#### Exercise instructions:
Please give back, word for word, only the lines starting at the one containing "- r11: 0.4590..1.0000" and ending at the one containing "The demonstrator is" within the material below.

#### Input for this task:
•••••

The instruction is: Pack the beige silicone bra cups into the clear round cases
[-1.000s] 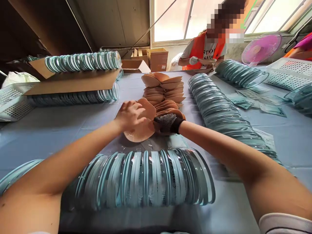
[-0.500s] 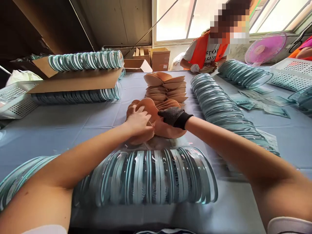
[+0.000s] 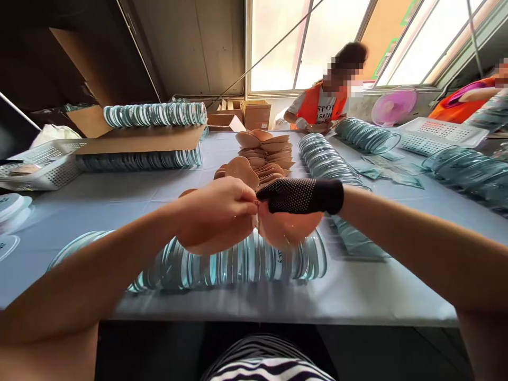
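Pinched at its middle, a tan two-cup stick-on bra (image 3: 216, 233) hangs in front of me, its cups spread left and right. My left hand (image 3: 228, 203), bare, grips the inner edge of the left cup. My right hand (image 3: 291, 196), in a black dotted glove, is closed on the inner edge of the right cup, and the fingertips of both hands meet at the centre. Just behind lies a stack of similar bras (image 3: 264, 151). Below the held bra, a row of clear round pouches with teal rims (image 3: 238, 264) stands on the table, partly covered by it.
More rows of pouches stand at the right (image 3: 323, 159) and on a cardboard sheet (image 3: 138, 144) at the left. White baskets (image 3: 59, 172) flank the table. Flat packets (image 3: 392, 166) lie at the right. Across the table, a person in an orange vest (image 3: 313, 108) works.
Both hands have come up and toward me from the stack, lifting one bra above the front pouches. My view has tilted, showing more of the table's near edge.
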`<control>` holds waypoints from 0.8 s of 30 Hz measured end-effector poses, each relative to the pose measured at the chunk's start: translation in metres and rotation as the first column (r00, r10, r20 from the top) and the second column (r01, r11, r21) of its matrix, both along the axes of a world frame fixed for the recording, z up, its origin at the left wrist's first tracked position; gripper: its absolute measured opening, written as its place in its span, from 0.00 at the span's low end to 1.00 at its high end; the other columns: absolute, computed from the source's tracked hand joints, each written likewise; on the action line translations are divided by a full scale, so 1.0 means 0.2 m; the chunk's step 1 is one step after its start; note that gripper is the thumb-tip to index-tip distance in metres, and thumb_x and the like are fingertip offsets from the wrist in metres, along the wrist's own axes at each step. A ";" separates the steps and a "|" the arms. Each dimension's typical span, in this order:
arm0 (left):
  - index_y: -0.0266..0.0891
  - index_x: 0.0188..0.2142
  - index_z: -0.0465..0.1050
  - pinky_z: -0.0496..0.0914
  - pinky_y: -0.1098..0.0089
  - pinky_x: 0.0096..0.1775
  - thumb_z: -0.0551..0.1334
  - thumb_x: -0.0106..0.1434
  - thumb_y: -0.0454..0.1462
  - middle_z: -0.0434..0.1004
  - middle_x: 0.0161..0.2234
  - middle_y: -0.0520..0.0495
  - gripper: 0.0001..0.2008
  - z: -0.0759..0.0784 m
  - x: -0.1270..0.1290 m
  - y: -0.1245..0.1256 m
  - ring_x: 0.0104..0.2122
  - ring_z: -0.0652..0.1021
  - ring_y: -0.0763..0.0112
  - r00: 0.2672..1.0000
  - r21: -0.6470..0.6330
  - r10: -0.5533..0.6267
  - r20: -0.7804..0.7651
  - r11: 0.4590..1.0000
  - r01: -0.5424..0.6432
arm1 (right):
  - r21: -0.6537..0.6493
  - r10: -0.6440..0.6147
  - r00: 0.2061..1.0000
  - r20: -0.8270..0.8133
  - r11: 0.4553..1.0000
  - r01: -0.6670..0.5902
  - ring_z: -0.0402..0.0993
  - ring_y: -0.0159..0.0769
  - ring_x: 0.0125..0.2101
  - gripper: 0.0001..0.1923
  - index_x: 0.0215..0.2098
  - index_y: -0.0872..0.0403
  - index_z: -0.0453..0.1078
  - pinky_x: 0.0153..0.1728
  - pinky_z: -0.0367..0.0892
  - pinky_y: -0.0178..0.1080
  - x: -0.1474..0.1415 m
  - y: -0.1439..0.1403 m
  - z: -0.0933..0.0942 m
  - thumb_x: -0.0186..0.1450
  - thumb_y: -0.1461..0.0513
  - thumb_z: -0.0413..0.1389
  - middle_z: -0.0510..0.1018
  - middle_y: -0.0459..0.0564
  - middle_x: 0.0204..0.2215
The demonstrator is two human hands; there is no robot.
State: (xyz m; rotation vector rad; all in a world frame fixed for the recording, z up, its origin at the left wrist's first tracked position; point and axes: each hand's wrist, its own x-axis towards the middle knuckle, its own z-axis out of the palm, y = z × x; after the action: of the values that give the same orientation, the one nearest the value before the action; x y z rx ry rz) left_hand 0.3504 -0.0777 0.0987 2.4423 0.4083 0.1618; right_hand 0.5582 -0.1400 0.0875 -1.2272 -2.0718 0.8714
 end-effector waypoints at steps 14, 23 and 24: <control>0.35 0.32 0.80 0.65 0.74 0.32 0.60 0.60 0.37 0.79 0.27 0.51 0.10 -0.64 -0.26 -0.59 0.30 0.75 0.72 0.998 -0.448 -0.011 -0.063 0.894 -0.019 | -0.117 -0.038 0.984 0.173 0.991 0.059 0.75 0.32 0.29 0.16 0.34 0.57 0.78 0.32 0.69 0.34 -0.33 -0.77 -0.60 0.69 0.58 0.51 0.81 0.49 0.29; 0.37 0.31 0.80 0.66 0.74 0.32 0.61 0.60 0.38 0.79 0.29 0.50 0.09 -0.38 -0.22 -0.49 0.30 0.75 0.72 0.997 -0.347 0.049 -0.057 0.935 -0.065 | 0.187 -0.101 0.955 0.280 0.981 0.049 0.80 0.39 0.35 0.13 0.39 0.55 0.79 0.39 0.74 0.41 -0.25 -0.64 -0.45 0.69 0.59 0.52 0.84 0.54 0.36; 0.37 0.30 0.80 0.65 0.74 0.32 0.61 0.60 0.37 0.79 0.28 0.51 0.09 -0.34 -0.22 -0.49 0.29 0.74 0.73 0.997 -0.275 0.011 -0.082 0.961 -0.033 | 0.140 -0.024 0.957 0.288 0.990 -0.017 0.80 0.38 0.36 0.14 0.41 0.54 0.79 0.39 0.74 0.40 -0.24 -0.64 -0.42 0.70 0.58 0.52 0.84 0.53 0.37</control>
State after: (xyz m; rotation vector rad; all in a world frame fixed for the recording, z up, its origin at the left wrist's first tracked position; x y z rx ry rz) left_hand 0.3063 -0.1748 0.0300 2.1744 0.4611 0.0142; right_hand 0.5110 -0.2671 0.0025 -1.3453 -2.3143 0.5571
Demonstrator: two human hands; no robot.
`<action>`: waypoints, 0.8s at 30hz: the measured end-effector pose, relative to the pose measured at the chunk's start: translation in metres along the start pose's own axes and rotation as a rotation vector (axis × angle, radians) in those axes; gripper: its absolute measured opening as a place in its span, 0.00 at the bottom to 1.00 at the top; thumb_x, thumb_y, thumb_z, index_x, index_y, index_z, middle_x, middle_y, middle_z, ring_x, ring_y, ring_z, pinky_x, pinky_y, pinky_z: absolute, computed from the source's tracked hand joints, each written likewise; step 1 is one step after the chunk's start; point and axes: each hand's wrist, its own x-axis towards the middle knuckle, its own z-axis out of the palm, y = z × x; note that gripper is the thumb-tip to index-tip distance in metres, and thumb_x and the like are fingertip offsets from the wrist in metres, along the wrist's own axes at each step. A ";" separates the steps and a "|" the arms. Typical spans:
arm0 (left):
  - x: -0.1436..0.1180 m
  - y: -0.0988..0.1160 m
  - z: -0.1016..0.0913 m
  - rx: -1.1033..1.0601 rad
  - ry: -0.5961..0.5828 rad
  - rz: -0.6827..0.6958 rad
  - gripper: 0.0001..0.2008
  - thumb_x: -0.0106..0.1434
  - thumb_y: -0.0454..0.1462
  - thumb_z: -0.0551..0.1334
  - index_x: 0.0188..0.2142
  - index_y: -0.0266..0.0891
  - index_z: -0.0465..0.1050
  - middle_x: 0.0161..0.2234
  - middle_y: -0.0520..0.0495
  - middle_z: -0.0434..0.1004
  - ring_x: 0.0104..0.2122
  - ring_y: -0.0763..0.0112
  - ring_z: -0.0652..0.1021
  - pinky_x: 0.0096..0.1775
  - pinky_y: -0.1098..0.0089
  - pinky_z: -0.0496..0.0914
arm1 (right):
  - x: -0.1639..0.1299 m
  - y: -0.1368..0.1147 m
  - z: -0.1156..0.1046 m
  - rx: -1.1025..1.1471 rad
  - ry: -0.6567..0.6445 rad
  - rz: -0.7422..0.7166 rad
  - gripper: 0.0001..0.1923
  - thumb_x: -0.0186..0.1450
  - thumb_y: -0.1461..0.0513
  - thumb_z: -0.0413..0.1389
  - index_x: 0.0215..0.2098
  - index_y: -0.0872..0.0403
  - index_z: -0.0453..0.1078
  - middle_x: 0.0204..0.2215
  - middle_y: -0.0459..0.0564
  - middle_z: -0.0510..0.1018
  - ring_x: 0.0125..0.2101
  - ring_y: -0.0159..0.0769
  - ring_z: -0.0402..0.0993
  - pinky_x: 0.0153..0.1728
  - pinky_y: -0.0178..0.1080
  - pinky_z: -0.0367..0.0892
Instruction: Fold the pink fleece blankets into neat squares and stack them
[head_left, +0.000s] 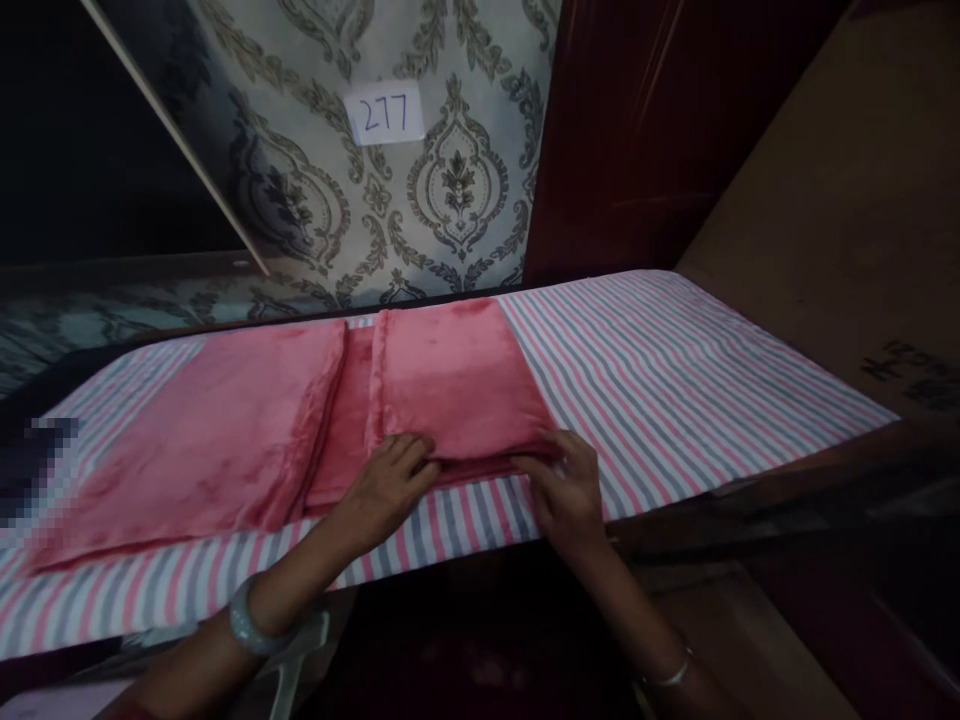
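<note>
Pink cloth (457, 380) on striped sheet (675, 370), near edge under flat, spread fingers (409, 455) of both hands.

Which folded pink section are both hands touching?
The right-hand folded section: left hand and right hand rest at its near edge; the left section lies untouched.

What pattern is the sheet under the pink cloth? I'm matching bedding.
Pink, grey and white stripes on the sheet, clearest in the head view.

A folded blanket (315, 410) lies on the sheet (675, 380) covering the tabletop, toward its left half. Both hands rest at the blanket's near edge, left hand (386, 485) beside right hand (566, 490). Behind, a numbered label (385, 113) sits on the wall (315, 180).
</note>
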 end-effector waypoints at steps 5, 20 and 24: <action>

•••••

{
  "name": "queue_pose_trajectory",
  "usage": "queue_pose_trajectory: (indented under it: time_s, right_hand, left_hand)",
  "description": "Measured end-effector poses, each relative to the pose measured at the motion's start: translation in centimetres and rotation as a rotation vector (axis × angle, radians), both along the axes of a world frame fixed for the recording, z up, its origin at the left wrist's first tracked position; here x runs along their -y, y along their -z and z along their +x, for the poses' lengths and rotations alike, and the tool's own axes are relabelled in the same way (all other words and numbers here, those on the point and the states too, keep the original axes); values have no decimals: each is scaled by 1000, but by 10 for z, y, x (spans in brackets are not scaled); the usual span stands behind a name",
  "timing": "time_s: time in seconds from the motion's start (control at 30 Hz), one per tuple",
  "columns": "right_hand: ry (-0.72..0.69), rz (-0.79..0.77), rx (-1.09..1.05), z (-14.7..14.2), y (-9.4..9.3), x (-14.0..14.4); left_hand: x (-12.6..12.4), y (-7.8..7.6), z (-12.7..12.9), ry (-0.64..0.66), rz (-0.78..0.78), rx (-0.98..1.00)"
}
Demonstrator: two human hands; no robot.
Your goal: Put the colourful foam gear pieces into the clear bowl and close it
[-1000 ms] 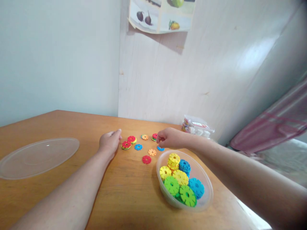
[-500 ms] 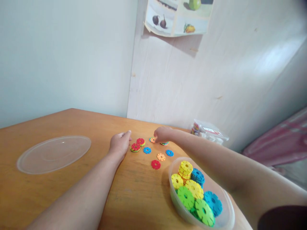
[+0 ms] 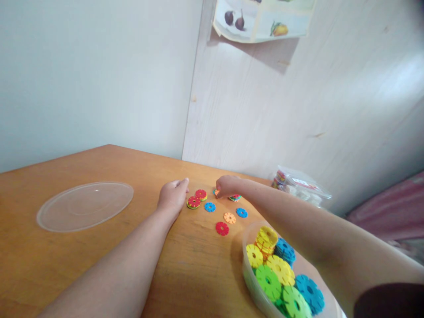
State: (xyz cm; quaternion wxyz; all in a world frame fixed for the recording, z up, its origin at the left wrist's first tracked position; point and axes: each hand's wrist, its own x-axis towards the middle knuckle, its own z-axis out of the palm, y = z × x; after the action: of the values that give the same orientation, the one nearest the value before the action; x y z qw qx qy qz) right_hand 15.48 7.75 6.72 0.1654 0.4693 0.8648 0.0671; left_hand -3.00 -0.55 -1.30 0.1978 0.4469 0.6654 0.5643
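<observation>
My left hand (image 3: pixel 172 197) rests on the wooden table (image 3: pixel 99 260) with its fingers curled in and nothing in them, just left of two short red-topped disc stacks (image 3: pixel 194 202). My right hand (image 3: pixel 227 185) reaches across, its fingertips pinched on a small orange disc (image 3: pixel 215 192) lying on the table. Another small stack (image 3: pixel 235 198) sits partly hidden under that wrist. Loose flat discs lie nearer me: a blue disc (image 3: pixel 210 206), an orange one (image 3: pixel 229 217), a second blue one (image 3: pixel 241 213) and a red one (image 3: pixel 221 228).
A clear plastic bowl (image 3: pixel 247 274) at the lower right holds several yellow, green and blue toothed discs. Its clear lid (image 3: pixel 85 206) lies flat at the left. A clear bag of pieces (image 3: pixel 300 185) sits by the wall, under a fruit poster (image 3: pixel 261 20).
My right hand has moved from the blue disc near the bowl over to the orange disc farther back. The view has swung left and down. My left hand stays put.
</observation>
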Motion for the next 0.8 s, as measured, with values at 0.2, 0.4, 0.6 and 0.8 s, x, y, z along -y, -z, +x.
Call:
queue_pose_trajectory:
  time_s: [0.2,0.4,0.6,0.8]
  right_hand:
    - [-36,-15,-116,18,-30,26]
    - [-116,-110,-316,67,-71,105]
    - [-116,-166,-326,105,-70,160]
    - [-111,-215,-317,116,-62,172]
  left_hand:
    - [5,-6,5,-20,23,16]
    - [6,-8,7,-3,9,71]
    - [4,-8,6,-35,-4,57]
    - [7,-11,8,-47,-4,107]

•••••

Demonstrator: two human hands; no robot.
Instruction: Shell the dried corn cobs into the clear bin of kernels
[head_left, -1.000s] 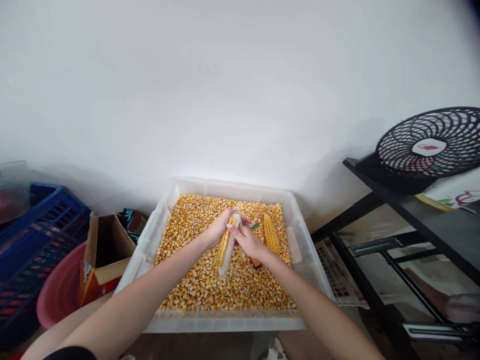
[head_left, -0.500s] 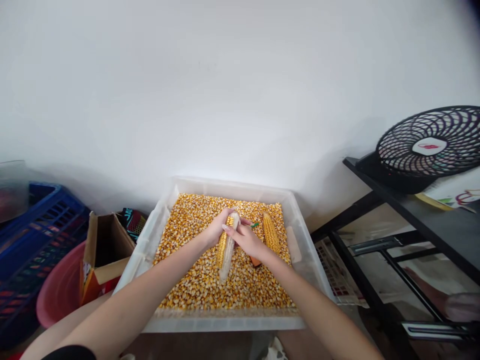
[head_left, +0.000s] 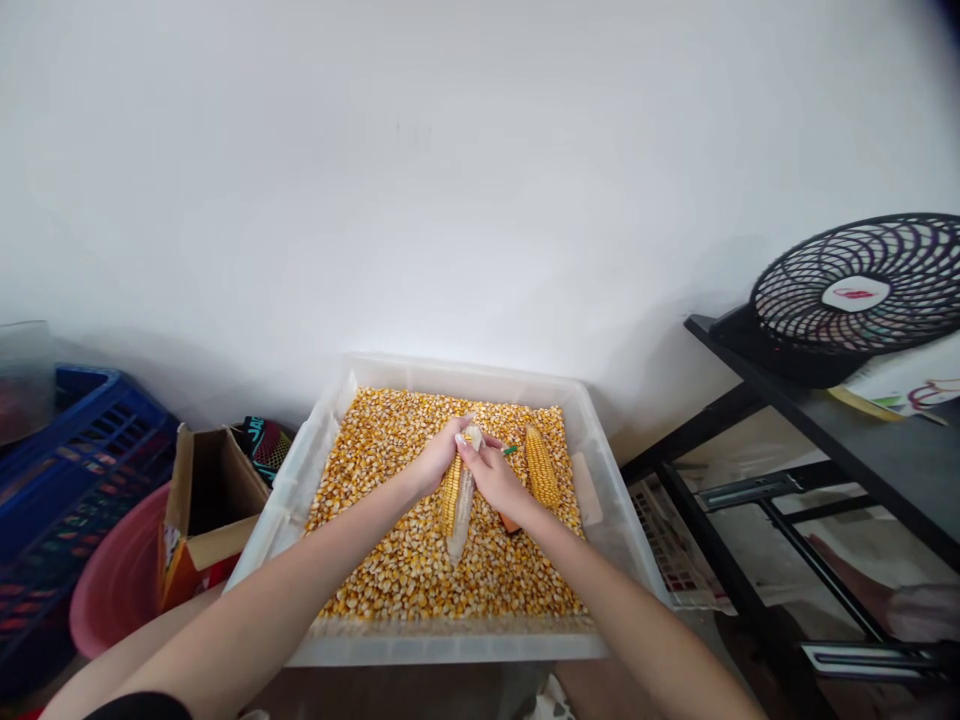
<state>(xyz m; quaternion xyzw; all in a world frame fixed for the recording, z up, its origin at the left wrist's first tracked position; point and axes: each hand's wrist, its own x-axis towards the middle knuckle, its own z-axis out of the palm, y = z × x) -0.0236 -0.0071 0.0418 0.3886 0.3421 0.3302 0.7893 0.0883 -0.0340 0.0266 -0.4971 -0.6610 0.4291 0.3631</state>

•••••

#### Result for this exercise:
  - r11: 0.4590..1.0000
  - r01: -0.5424..0.6432
arm1 (right):
  - r21: -0.6537..0.6493
  - r10: -0.6440..0.6147
  - r00: 0.2061..1.0000
  - r20: -0.8270..0.8133
  - r11: 0.4553..1.0000
  - r01: -0.6670..0.5902
  - ring_z: -0.0402..0.0993
  - ring_y: -0.0159..0.0769
  - ring_x: 0.0125..0.2101
  - gripper: 0.0001..0.1923
  - index_x: 0.0215..0.2098
  - index_y: -0.0872..0.0403
  - index_z: -0.0453..0.1078
  - pinky_x: 0.0153..0.1728
  - pinky_z: -0.0367..0.0892
  - pinky_y: -0.0178..0.1080
  - x: -0.1474..0.1415 m
  - y: -0.1439..0.1403 m
  - z: -0.0933..0.0942 m
  - thumb_x: -0.0186..0.1450
  - thumb_y: -0.1461..0.0513
  - thumb_z: -0.0413..0.1389
  - middle_z: -0.0510..0.1018
  - middle_y: -0.0459..0.0564
  - middle_x: 0.0204..0.2215
The demonstrator is two human hands; there is no robot.

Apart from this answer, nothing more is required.